● Task item
Write out the following listing's lines from the one with "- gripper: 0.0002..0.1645" to the one with "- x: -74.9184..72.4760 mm", exactly, with both included and no others.

--- Data to process Enclosed Below ---

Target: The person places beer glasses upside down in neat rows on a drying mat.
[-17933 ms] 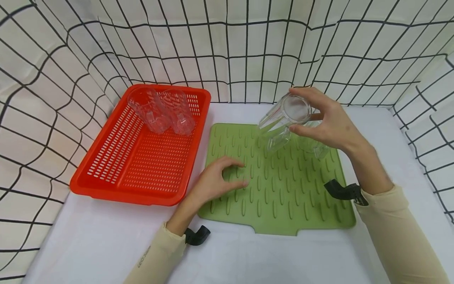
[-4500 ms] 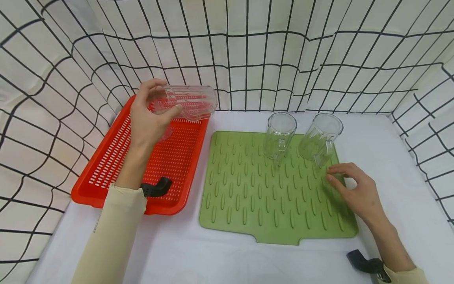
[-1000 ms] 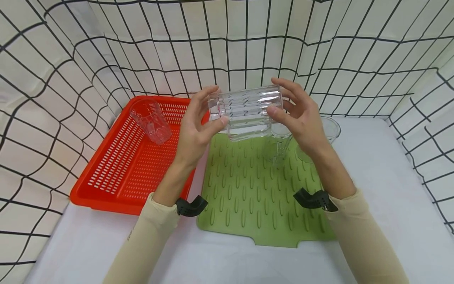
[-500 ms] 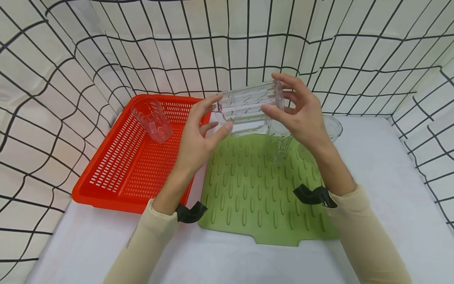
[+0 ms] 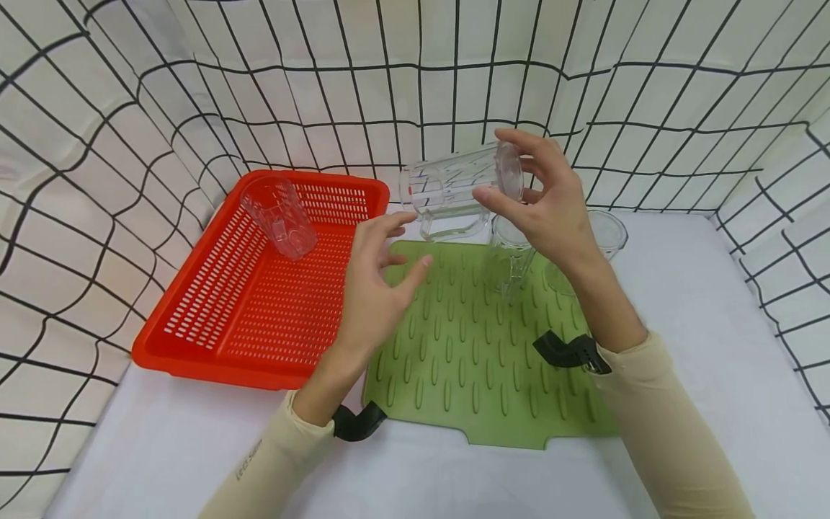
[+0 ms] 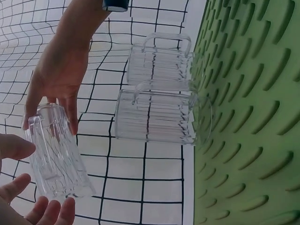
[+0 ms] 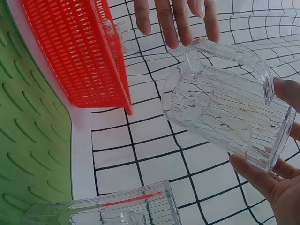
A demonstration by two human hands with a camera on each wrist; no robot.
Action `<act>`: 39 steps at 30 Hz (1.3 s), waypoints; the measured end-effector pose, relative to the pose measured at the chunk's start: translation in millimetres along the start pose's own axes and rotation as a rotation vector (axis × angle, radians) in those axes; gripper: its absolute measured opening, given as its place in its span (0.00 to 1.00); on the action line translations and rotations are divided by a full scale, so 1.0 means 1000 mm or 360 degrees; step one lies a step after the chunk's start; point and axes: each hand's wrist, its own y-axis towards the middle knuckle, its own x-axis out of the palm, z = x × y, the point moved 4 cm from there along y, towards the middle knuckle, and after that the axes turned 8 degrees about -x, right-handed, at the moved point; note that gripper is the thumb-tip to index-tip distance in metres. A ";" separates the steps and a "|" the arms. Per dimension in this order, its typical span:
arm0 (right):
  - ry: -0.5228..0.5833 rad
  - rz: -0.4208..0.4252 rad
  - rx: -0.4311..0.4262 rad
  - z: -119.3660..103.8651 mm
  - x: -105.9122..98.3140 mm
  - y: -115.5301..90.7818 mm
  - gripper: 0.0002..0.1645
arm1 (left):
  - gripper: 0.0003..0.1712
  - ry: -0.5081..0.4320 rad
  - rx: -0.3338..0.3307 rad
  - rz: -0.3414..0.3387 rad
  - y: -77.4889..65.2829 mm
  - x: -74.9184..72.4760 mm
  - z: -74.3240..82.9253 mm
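My right hand [image 5: 551,202] holds a clear glass mug [image 5: 454,176] by one end above the back of the green ribbed mat [image 5: 454,367]. The mug lies nearly level, its handle facing down in the head view. Just below and left of it, my left hand [image 5: 376,295] has its fingers spread and bent, apart from the mug [image 7: 225,112] in the right wrist view. Two more glass mugs stand on the mat: a nearer one [image 5: 509,270], and another [image 5: 606,234] partly hidden behind my right hand. One further mug [image 5: 279,216] lies in the red basket [image 5: 155,346].
The red basket stands left of the mat on a white-covered table [image 5: 194,432]. A white cloth wall with a black grid [image 5: 363,101] rises behind and along the sides. In the left wrist view the standing mugs [image 6: 154,115] are side by side.
Earlier my left hand lifted this mug from the basket, and both hands then held it. My left hand has now let go and drawn down; my right hand keeps hold, tilting it slightly.
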 end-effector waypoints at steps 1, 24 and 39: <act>-0.0036 -0.0002 -0.0005 0.000 0.000 0.000 0.41 | 0.30 -0.0005 0.0004 -0.0012 -0.002 0.002 -0.001; -0.0350 -0.0074 0.0090 0.005 0.014 0.010 0.42 | 0.19 0.0150 -0.0166 -0.0252 -0.024 0.033 -0.052; -0.0563 -0.0311 0.0156 0.014 0.033 0.017 0.42 | 0.18 0.0305 -0.0293 -0.0475 -0.040 0.046 -0.088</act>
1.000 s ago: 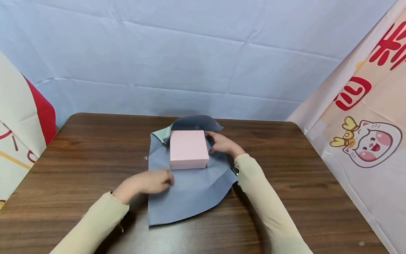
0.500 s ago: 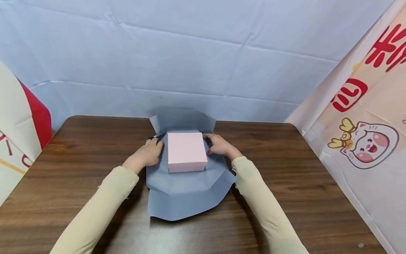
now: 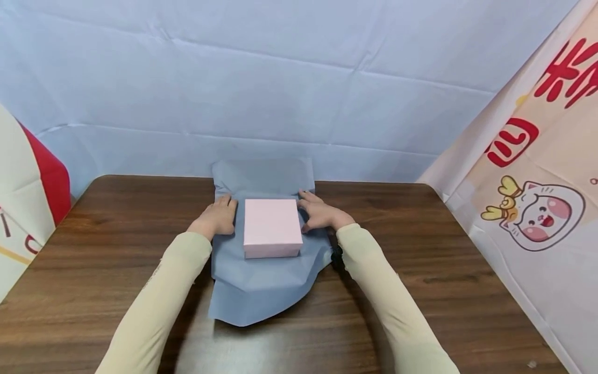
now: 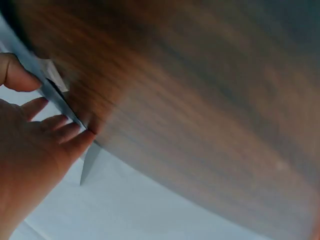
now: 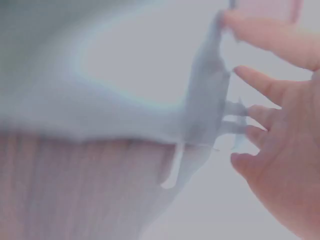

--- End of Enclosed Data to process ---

● Exercise response
  - gripper: 0.0002..0.1645
arm1 (left):
  - gripper: 0.0003..0.1712
  - ry: -0.5081..0.4320 rad
  - rx: -0.3338..0.3307 rad
  - rz: -0.3414..0.3387 rad
  - y: -77.4889..65.2829 mm
  - x: -74.9184..72.4760 mm

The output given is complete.